As an employer, what legal obligations do we have if the default fund of our defined contribution (DC) pension turns out to be a poor investment?

In strict legal terms, employers do not have any particular legal obligation to select or monitor a default fund. But that may be a moot point as employees’ real focus is likely to be on their impression of how the employer has helped them to understand the risks.

So we are not surprised to see governance in DC pensions creeping up the agenda as an effective tool to mitigate risk for employers.

Members of trust-based DC schemes can take comfort from the fact that the trustees have a supervisory role. It is they, not the scheme sponsor, who decide on the investment choices to be made available and who bear responsibility for monitoring (and adjusting) the providers or funds offered.
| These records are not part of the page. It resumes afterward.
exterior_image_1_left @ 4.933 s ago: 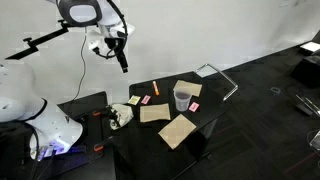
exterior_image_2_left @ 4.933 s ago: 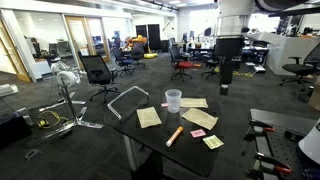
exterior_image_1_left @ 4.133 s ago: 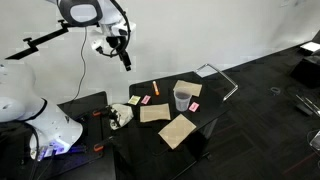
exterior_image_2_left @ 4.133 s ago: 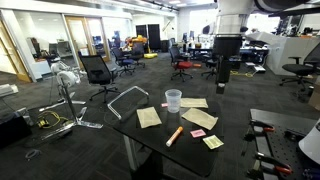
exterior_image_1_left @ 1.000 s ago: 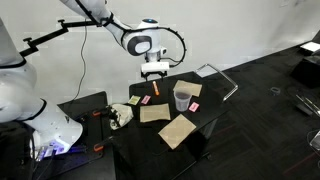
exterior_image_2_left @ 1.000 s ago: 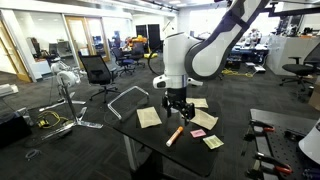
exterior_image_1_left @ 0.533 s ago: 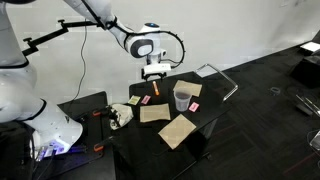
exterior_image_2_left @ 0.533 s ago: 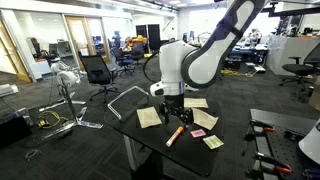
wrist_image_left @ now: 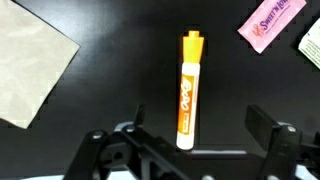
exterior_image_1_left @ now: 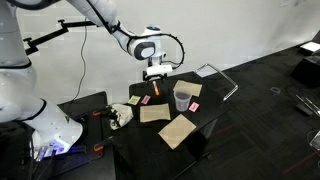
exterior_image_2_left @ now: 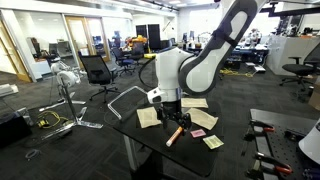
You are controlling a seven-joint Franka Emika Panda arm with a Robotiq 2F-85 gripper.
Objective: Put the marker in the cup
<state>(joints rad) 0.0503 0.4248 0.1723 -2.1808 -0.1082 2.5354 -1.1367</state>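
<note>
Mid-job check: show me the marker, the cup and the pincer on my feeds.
marker [wrist_image_left: 187, 95]: wrist view, on the middle of its orange barrel.
cup [exterior_image_1_left: 183, 98]: in an exterior view, on its clear side wall.
pincer [wrist_image_left: 200, 122]: wrist view, midway between its spread fingertips.

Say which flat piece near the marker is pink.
The lettered piece at the wrist view's upper right; the left square is tan, the edge sliver pale.

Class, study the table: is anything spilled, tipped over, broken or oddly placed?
Nothing stands out. The cup stands upright, the marker lies flat and whole on the table, and the cardboard squares lie flat.
</note>
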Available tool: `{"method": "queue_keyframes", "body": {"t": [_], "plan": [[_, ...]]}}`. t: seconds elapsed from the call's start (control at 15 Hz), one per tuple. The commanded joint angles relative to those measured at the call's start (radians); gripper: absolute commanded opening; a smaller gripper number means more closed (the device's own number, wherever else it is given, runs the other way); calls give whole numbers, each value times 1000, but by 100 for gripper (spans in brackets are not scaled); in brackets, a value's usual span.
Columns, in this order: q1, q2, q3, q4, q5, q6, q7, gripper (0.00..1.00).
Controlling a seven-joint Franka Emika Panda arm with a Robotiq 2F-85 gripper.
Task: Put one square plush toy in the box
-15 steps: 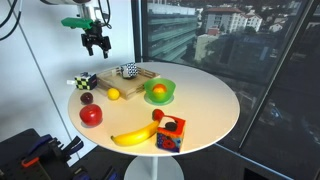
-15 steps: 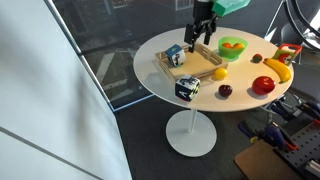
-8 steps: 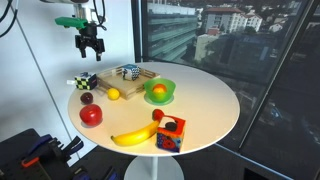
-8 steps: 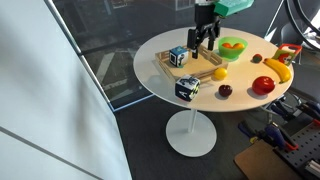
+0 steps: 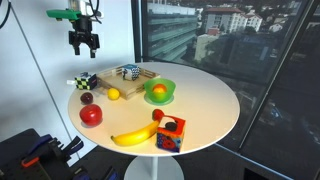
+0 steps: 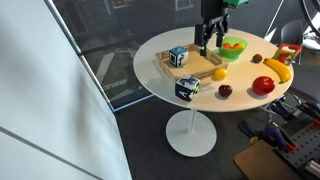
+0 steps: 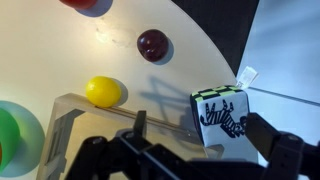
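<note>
The square plush toy (image 5: 128,72), blue, black and white, lies in the box (image 5: 112,82), a shallow light-wood tray; both also show in the other exterior view, toy (image 6: 177,57) and box (image 6: 200,68). My gripper (image 5: 83,43) hangs open and empty well above the table's edge, beside the box; it also shows in an exterior view (image 6: 207,41). In the wrist view my gripper (image 7: 205,142) is open, with a similar cube with yellow-green patches and a zebra print (image 7: 222,116) below, between the fingers. The box's corner (image 7: 62,125) shows there; the toy is out of that view.
On the round white table (image 5: 205,100): the yellow-patched cube (image 5: 80,83) at the edge, a lemon (image 5: 113,94), a dark plum (image 5: 87,98), a red apple (image 5: 91,115), a banana (image 5: 135,136), a red-orange cube (image 5: 170,133), a green bowl (image 5: 158,92).
My gripper has drifted sideways away from the box toward the table's edge, still open. The toy stays in the box. Nothing else has moved.
</note>
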Motion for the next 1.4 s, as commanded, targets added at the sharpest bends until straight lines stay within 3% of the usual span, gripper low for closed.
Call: {"method": "queue_keyframes", "body": {"t": [0.0, 0.87, 1.33], "plan": [[-2, -83, 5, -46, 6, -36, 33, 100], [-26, -341, 10, -245, 2, 2, 165, 100], [-40, -446, -4, -284, 26, -21, 124, 100]]}}
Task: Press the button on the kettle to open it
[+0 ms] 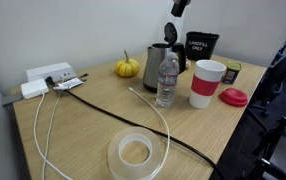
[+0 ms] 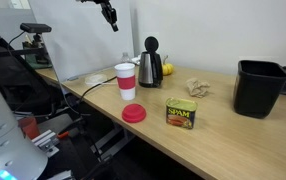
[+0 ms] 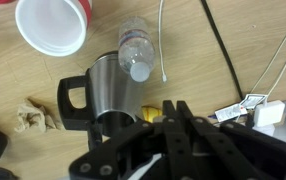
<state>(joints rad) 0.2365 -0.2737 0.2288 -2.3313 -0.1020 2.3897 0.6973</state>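
In an exterior view, a white power strip (image 1: 48,75) lies at the left end of the light wooden table (image 1: 83,130), with a small orange pumpkin (image 1: 128,67) further right. Beside the pumpkin stands the brushed steel electric kettle with black lid and handle (image 1: 158,58), upright near the table's back edge. A clear plastic water bottle (image 1: 167,80) stands just in front of the kettle. To their right are a red and white paper cup (image 1: 207,83) and a flat red lid (image 1: 233,97). The black gripper (image 1: 178,10) hangs well above the kettle, apart from it. In the wrist view its fingers (image 3: 173,115) appear drawn together over the kettle (image 3: 108,95). They hold nothing and touch nothing.
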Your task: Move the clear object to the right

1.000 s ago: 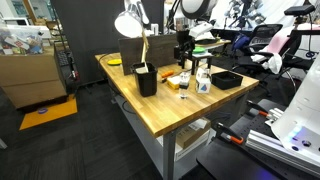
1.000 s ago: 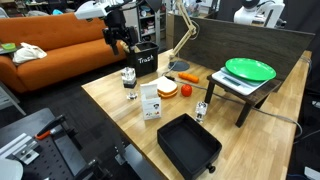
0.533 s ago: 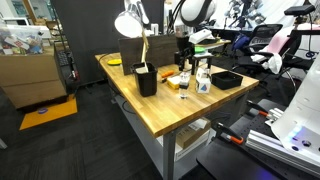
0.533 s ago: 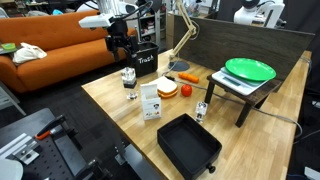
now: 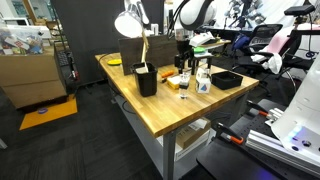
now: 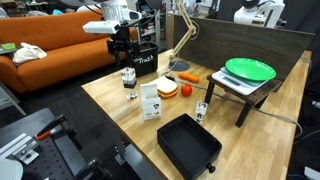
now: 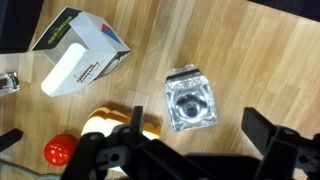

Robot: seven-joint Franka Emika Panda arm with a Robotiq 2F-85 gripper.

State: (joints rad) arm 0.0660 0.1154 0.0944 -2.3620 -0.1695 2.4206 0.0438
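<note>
End effector [image 6: 125,54] open, fingers spread wide (clearest in wrist view), hovering above clear object [image 6: 129,80], no contact. Clear object upright on wooden surface [image 6: 115,122], near edge facing orange sofa [image 6: 60,45], beside black bin [image 6: 146,62].

Desk [image 6: 108,108]: light wooden top.
On it: clear object [image 6: 130,80], white box [image 6: 151,101], black tray [image 6: 188,143], black bin [image 6: 145,62].
</note>
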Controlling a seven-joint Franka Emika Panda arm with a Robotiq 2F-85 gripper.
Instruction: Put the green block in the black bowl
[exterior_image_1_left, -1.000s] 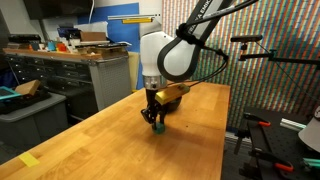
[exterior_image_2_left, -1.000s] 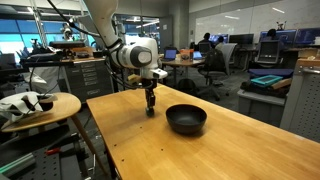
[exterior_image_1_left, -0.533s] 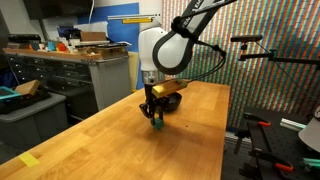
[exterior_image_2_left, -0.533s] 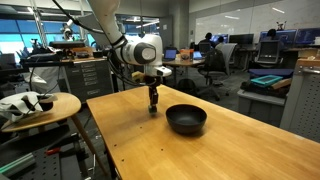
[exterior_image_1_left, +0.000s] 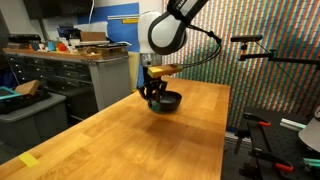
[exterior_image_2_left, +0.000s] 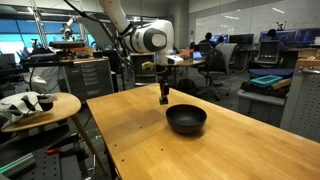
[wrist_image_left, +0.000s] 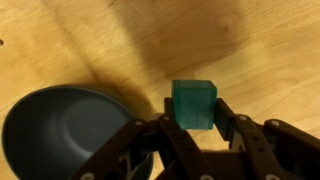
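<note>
- one green block (wrist_image_left: 193, 103) was clamped between the two fingers of the pincer (wrist_image_left: 193, 120), off the table (wrist_image_left: 90, 40), by the wrist view.
- one black bowl (wrist_image_left: 60, 132) stood on the table; in the wrist view its rim lay just beside the block, not under it.
- in both exterior views the pincer (exterior_image_2_left: 165, 97) (exterior_image_1_left: 153, 95) hung above the table (exterior_image_2_left: 150, 140) beside the bowl (exterior_image_2_left: 186, 119) (exterior_image_1_left: 168, 102).
- risk, judged: a release at this position would drop the block on the table outside the bowl, since the block was short of the rim.
- risk, judged: a release right over the rim could tip the cube outward, or let it bounce off the glossy wall.
- risk, judged: a descent before the crossing was complete could knock a finger on the rim and shove the bowl.
- risk, judged: the fingers held only the block's near portion, so a jolt could loosen it.
- contents: no object was seen in the bowl; the wrist view cut off part of it.
</note>
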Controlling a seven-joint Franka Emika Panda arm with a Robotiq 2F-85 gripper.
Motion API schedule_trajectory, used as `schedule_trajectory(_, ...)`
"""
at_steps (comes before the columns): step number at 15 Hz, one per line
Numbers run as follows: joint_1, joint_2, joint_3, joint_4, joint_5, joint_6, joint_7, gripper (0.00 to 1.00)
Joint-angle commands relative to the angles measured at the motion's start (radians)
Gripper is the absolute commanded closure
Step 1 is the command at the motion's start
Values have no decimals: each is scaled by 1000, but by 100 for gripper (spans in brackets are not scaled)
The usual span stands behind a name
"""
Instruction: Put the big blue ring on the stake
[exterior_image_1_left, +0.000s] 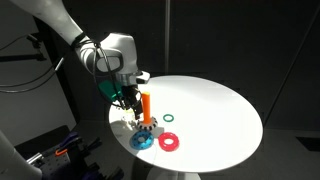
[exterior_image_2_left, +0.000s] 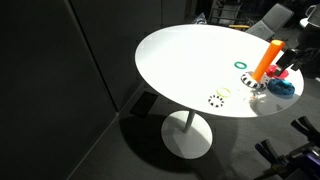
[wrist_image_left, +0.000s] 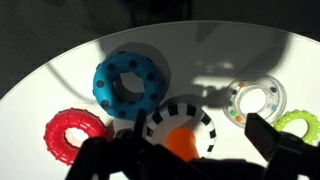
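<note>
Your gripper (wrist_image_left: 190, 162) sits closest in the wrist view. Its dark fingers (wrist_image_left: 285, 150) rise from the bottom edge, spread wide apart with nothing held between them.

From left to right beyond them on the white table (wrist_image_left: 60, 75):
- **Red ring:** the red ring (wrist_image_left: 75, 133) lies flat.
- **Big blue ring:** the big blue ring (wrist_image_left: 130, 83) also lies flat, its hole facing straight up and its face dotted with round dimples. Being round, it has no long axis. It is close to the stake's base, but you cannot tell whether they touch.
- **Stake:** the stake (wrist_image_left: 180, 143) is seen end-on as an orange disc inside a black-and-white striped base, in the gap between your fingers.
- **Other rings:** a clear ring (wrist_image_left: 257, 102) holding coloured specks comes next, then a green ring (wrist_image_left: 298, 127).

In an exterior view the stake (exterior_image_1_left: 146, 103) stands upright, long axis vertical. The gripper (exterior_image_1_left: 130, 98) is just beside it, and the big blue ring (exterior_image_1_left: 142, 139) lies near the table edge in front of its base.
</note>
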Motion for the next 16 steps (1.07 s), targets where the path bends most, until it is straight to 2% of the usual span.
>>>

In contract-based schemes, each member’s relationship is with the pension provider. The employer’s responsibility is limited to paying over its contributions. But more employers are thinking about a degree of quasi-stewardship, with some establishing a governance committee with a watching brief over provider and default fund selection.

For stakeholder pensions, special rules protect employers from staff claims about provider choice or monitoring. But there is no equivalent US-style ‘safe harbour’ for employers generally to fall back on in relation to DC pension provision.

A key motivation for employers in choosing DC pension provision is that decisions on investment choice (and, ultimately, risk) rest squarely with the individual members. But employers would be sensible to think again before taking an entirely hands-off approach.